Os autores do estudo observam que, em sistemas baseados na bioquímica existente, por exemplo, MPC ( células mínimas baseadas em proteínas) , a auto-replicação requer um repensar completo da biologia molecular, incluindo replicação, transcrição e tradução de DNA, levando em consideração um ambiente completamente livre de células.

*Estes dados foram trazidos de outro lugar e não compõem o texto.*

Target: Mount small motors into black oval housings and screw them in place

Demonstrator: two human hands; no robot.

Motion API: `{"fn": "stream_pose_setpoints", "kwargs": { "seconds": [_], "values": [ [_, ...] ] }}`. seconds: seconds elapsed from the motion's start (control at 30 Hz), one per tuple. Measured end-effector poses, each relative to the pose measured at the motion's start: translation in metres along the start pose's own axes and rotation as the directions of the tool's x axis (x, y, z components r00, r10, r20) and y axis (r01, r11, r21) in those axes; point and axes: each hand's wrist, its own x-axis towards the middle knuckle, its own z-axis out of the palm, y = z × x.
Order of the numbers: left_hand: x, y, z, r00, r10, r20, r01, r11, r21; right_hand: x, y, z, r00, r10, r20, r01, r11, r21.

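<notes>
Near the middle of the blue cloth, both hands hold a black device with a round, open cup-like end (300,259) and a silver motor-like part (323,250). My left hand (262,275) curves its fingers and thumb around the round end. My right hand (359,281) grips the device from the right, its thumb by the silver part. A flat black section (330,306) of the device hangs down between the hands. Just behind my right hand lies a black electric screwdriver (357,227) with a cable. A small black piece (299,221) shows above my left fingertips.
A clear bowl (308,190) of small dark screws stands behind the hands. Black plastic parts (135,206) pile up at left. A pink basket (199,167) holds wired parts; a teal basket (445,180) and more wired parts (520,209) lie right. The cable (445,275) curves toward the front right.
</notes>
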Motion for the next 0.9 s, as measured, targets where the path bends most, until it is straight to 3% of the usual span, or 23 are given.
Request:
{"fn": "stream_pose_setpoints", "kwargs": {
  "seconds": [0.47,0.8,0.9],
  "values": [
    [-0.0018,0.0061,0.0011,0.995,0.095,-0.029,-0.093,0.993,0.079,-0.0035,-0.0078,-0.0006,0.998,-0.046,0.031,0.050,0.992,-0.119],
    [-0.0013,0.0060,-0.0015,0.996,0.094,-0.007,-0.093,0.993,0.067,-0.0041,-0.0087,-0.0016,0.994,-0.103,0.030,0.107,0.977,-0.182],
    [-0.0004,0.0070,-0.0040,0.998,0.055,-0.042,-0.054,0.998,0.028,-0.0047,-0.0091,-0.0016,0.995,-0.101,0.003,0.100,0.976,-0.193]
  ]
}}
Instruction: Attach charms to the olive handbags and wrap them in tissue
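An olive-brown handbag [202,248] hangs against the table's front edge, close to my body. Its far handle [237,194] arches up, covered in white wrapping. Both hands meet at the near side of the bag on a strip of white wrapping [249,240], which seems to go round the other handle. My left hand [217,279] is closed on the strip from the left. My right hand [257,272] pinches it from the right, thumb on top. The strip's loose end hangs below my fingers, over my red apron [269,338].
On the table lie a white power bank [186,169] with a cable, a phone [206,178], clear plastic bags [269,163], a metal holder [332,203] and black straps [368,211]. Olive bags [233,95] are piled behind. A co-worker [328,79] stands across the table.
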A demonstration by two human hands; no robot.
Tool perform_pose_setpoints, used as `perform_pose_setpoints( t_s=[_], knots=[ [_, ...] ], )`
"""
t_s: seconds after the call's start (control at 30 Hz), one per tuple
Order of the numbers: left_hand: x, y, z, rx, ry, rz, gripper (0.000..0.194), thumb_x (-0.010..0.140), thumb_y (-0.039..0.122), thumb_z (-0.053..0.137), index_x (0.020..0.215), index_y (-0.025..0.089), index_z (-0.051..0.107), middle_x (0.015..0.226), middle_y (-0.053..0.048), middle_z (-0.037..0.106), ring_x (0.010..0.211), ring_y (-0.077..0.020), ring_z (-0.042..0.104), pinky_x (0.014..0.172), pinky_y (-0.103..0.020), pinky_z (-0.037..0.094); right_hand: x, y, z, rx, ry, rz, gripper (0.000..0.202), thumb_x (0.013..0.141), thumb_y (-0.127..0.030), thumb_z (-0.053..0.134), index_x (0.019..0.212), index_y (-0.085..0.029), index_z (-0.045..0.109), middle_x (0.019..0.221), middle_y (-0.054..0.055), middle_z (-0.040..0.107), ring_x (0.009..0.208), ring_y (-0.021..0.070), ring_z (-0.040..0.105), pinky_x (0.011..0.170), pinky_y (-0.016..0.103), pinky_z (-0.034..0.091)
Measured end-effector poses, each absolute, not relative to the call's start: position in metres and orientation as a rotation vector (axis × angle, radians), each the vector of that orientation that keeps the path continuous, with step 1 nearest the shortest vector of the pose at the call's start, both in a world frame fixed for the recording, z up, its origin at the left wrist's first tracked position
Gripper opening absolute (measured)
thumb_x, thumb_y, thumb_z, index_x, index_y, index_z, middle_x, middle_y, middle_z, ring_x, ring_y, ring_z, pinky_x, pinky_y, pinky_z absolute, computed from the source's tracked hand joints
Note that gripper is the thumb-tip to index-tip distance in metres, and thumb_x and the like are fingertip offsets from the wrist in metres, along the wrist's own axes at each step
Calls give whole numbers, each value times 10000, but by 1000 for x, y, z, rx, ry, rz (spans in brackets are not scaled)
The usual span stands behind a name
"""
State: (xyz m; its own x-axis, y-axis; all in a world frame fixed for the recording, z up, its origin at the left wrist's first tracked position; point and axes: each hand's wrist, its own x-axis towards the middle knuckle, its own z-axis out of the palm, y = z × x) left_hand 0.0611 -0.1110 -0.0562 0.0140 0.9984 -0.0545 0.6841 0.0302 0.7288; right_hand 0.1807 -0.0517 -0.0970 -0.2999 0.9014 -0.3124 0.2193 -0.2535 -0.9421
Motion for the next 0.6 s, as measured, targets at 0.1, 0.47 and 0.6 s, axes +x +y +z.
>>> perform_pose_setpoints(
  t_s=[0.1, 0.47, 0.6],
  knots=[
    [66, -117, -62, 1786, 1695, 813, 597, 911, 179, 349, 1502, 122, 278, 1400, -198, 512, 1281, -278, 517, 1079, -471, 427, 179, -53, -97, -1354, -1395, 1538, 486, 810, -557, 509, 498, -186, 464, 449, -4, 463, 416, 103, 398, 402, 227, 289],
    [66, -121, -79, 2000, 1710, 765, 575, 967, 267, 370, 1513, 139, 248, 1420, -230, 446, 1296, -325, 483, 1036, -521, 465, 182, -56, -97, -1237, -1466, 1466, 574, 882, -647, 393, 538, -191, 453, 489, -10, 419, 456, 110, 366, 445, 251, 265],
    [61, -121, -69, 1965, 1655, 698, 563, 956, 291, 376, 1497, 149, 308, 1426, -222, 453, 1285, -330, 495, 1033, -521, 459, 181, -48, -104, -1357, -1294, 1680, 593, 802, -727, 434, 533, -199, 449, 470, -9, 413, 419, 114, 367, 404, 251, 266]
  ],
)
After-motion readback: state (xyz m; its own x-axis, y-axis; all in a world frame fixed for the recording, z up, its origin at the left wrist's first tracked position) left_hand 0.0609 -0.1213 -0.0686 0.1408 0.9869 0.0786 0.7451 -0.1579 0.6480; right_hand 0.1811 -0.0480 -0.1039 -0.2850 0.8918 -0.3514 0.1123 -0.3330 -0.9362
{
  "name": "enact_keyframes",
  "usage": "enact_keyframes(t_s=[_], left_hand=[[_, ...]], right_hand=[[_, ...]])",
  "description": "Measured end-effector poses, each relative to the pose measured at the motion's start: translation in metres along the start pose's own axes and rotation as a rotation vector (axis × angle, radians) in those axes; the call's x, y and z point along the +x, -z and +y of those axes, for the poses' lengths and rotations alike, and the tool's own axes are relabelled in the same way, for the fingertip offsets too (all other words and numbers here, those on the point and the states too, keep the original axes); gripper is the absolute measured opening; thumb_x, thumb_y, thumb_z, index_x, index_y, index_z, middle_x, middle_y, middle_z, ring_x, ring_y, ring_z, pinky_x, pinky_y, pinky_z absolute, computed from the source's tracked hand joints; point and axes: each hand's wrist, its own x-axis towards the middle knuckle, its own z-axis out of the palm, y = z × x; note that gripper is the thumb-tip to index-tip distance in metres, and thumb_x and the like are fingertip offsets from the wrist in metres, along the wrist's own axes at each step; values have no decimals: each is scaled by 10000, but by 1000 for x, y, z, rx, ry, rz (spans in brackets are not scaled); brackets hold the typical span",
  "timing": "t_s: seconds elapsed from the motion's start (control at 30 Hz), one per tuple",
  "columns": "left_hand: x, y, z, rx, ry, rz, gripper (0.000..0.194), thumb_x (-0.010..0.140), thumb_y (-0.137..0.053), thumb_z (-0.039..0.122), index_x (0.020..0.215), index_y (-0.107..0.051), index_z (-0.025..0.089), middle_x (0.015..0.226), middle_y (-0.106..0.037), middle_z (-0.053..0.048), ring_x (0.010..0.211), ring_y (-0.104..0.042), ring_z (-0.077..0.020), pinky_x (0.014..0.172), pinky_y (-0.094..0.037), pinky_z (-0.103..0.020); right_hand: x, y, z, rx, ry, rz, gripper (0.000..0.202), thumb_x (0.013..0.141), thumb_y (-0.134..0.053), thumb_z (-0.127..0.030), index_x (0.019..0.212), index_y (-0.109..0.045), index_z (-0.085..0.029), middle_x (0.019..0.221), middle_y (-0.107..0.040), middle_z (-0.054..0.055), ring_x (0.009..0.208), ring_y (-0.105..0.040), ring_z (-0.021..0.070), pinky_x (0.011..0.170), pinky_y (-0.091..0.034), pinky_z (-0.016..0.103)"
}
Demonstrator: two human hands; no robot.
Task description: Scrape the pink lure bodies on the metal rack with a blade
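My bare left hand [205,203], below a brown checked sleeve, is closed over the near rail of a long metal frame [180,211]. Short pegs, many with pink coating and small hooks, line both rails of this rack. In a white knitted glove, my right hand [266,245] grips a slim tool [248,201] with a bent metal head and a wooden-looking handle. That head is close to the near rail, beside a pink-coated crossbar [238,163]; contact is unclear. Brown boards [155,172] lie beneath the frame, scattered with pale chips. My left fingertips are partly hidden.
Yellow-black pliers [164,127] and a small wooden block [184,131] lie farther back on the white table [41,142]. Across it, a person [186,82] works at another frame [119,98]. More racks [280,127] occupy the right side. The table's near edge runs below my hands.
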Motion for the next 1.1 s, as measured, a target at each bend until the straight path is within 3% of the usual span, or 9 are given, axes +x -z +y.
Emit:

A síntese de proteínas a partir do DNA pode ser alcançada em certos sistemas recombinantes baseados em polimerases de fago * RNA - as principais partes do mecanismo de tradução de Escherichia coli e o sistema de regeneração mínima de energia, isto é, PURE - Síntese de proteínas usando elementos recombinantes (síntese de proteínas usando elementos recombinantes).

Bacteriófagos ou fagos * são vírus que infectam seletivamente células bacterianas e arqueadas. Em biologia, é usado como vetor (DNA para transferir material genético para a célula).

Enquanto isso, continua sendo extremamente difícil recriar o processo de replicação de DNA do genoma com base na transcrição e tradução (TTcDR - transcrição - replicação de DNA acoplada à tradução ), que codifica todos os componentes macromoleculares do sistema PURE usando replicoma auto-codificado * .

Replisoma * é um complexo multiproteico que replica o DNA bacteriano.

A replicação de DNA com base nas polimerases de DNA (DNAP) de fagos (por exemplo, Phi29) pode ajudar a implementar a técnica TTcDR.

No entanto, no método TTcDR, o genoma Phi29 em tamanho real poderia ser alcançado apenas bloqueando alguns dos fatores de replicação.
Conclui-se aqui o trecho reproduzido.